J'ai audité une trentaine de sites de PME ces deux dernières années. Artisans, cabinets d'avocats, agences immobilières de quartier, une fromagerie à Toulouse. Le point commun ? Environ 70 % n'avaient aucune stratégie de liens digne de ce nom. Et la plupart avaient un site correct, parfois même joli. Mais invisibles.
Le netlinking, c'est le bouche-à-oreille du web. Dans le monde réel, on juge la réputation d'une marque à ce qu'on en dit autour de soi. En ligne, c'est pareil : Google estime la notoriété d'un site au nombre et à la qualité des liens qui pointent vers lui. Quand on est une PME locale, cette logique change tout, parce que les liens qui comptent ne sont pas ceux des gros médias nationaux.
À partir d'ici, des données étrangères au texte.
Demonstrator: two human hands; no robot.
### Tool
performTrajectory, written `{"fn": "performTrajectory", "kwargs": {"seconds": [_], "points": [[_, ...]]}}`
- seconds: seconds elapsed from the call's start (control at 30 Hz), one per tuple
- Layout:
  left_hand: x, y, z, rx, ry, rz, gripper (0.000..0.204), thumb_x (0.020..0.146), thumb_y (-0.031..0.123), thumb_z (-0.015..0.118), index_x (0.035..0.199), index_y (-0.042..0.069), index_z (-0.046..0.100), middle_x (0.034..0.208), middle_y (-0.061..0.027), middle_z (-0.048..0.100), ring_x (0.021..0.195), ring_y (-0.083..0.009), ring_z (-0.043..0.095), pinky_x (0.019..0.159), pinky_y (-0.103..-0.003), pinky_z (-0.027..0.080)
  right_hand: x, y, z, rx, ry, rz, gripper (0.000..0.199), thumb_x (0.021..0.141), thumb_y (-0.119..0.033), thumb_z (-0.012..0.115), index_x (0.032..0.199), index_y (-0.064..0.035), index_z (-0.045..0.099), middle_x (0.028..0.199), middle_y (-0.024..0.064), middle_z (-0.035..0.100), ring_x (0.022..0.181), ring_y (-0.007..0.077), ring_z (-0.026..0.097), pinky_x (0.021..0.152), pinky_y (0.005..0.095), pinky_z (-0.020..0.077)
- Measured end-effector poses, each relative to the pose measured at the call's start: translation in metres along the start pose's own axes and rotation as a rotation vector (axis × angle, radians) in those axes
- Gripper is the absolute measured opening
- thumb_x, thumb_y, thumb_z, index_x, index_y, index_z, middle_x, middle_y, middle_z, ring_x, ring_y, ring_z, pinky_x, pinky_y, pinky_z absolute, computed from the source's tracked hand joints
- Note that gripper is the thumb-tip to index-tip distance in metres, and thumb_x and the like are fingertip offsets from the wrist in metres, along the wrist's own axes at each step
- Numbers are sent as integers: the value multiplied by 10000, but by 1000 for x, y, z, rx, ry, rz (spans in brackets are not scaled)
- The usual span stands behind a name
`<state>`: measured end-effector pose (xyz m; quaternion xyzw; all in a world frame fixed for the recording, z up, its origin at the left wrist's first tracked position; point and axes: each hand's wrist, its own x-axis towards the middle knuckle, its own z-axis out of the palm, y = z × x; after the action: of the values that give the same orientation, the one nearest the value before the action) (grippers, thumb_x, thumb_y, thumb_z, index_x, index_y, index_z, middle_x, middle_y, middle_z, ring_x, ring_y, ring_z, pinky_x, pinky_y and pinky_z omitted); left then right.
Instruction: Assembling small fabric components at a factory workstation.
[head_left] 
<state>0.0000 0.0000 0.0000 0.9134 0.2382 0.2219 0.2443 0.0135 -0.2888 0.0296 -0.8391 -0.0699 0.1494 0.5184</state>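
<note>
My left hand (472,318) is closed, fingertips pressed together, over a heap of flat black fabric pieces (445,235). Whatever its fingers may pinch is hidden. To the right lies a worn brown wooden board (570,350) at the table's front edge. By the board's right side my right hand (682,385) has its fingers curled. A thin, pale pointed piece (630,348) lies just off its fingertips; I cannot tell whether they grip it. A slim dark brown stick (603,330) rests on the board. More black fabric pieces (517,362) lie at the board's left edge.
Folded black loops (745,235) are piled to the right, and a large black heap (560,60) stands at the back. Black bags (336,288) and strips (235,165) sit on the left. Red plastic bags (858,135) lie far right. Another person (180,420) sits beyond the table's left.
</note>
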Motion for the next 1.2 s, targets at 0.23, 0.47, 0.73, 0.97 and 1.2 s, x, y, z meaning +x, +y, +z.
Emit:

Ce sont ceux de votre ville.
Points clés à retenir
- Les backlinks restent le critère n°1 de notoriété pour Google, devant le contenu et la technique.
- Pour une PME, un lien depuis la presse locale vaut souvent plus qu'un lien d'un site national sans ancrage géographique.
- Les sources locales concrètes existent : presse régionale, annuaires de chambre de commerce, partenaires de proximité, sponsoring d'événements.
- Comptez 100 à 500 € HT par lien qualifié, une cadence de 3 à 5 liens par mois sur des sites DR 30-60.
- Sans stratégie, un beau site reste en page 2. J'ai vu le cas une dizaine de fois.
Pourquoi le netlinking local change tout pour une PME
Un site sans stratégie de liens reste invisible, même avec un design impeccable et du contenu bien écrit. C'est la première chose que j'explique quand un client me contacte en panique parce qu'il est « en page 2 sur Google et personne ne clique ». La page 2, franchement, c'est l'équivalent d'un magasin au fond d'une ruelle. Techniquement ouvert. Pratiquement désert.
Google a toujours accordé une grande importance aux backlinks. La firme les considère comme le principal critère pour juger la notoriété d'un site. Traduction pour une PME : si personne ne parle de vous en ligne, Google considère que vous n'existez pas.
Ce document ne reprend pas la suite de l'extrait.